Sur la responsabilité du CHU de Caen :

2. Les experts mentionnés au point 1 s'accordent à dire que si les plaies urétérale et digestive provoquées par l'intervention du 21 décembre 2009 n'ont pas été fautives, le diagnostic et le traitement de ces lésions ont été tardifs, ce qui a majoré significativement leurs conséquences et rendu nécessaires des traitements lourds et une prise en charge psychologique. Ils indiquent également que le CHU de Caen a manqué à son obligation d'information et que Mme F...n'a pas été correctement alimentée pendant sa prise en charge, ce qui a contribué un peu plus encore à l'aggravation de son état de santé. Ces fautes ne sont pas contestées en défense. La responsabilité du CHU de Caen est donc engagée.

Sur le taux de perte de chance :

3. Les fautes commises par le CHU de Caen ont causé à Mme F...une perte de chance d'éviter l'aggravation de son état de santé qui a été évaluée à 80% par les experts désignés par la CRCI et à au moins 90% par l'expert urologue désigné par le tribunal administratif. Il ne résulte pas de l'instruction que le taux de 85% arrêté sur ces bases par les premiers juges serait erroné. Il y a donc lieu de le confirmer en appel.

Sur les préjudices de Mme G...F... :

En ce qui concerne les préjudices à caractère patrimonial :

Quant aux frais médicaux

4. Les consorts F...demandent la majoration de l'indemnité de 1 033,45 euros qui leur a été accordée en première instance par application d'un taux de perte de chance supérieur à celui de 85% retenu par le tribunal administratif. Mais, ainsi qu'il a été dit au point 3, ce taux doit être confirmé. Il n'y a donc pas lieu de réformer le jugement attaqué sur ce point.

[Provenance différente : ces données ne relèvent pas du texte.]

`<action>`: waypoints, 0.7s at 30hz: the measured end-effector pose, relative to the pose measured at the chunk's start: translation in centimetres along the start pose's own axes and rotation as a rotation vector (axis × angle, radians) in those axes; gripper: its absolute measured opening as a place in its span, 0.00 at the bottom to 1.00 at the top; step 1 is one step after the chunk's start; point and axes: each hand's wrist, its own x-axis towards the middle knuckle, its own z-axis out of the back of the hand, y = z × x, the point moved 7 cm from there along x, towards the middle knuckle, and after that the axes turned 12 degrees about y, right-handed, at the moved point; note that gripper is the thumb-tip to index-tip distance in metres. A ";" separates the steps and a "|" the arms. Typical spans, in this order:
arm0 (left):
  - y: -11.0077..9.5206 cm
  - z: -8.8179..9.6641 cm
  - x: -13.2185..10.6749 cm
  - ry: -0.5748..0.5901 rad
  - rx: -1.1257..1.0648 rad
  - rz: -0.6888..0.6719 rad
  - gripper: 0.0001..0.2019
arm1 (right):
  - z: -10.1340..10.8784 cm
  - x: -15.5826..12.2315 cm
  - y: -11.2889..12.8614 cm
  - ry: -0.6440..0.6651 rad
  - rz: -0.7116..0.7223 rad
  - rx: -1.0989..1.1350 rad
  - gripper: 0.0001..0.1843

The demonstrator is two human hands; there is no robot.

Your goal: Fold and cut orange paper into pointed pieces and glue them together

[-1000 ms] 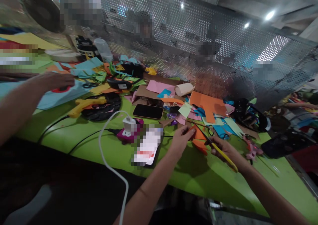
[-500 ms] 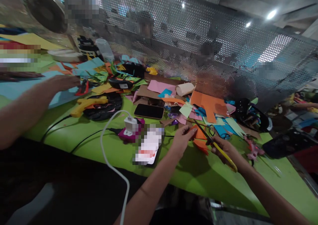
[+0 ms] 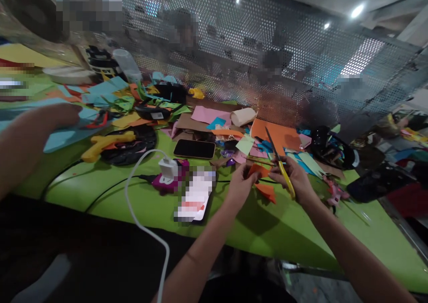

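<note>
My left hand (image 3: pixel 240 185) pinches a small piece of orange paper (image 3: pixel 264 188) just above the green table (image 3: pixel 274 231). My right hand (image 3: pixel 294 180) is closed around yellow-handled scissors (image 3: pixel 280 162), whose blades point up and away, beside the orange paper. The two hands are close together, almost touching at the paper. A phone (image 3: pixel 195 196) lies face up just left of my left hand.
Coloured paper scraps (image 3: pixel 214 115) litter the table's far side, with a dark phone (image 3: pixel 194 148), a white charger (image 3: pixel 167 170) and cable, a yellow glue gun (image 3: pixel 103 142), a pink glue gun (image 3: pixel 334 196). Another person's arm (image 3: pixel 30 133) reaches over blue paper at left. A perforated screen (image 3: pixel 267 48) stands behind.
My right hand has swung the scissors from lying low and pointing left to upright, and moved closer to my left hand. The other person's hand has shifted left on the blue paper.
</note>
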 end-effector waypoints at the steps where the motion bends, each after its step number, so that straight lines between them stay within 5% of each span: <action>1: 0.0 0.0 0.0 -0.003 -0.004 0.008 0.08 | -0.1 0.1 0.0 -0.005 0.006 0.011 0.37; 12: 1.2 -0.1 0.3 0.017 -0.008 0.096 0.14 | -0.2 -0.5 -0.7 0.067 0.048 0.007 0.32; 21: 0.4 -0.3 0.0 0.023 -0.134 0.109 0.16 | 1.2 -4.0 0.1 0.370 0.094 -0.363 0.29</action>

Quant aux frais de médecin-conseil

5. Mme F...a notamment été assistée par un urologue, un gastroentérologue, et un psychiatre. Ces médecins ont participé aux opérations d'expertises qui ont eu lieu en 2011 à Lille, en 2014 à Rennes et en 2015 à Saint-Grégoire (35). Leur intervention a donc été utile à la solution du litige. Par suite, Mme F...est fondée à demander le remboursement de 85 % des honoraires qu'elle a versés à ces médecins à hauteur respectivement de 3 019 euros, 1 500 euros et 1 390 euros. En revanche, l'utilité de l'intervention du gynécologue-obstétricien dont Mme F... a sollicité l'appui ne résulte pas de l'instruction, pas plus que celle d'un rapport établi par le psychiatre, facturé 400 euros, qui n'a d'ailleurs pas été produit à l'instance. Par conséquent, il y lieu de porter l'indemnité allouée en première instance au titre de ce chef de préjudice de 1 181,50 euros à 5 022,65 euros.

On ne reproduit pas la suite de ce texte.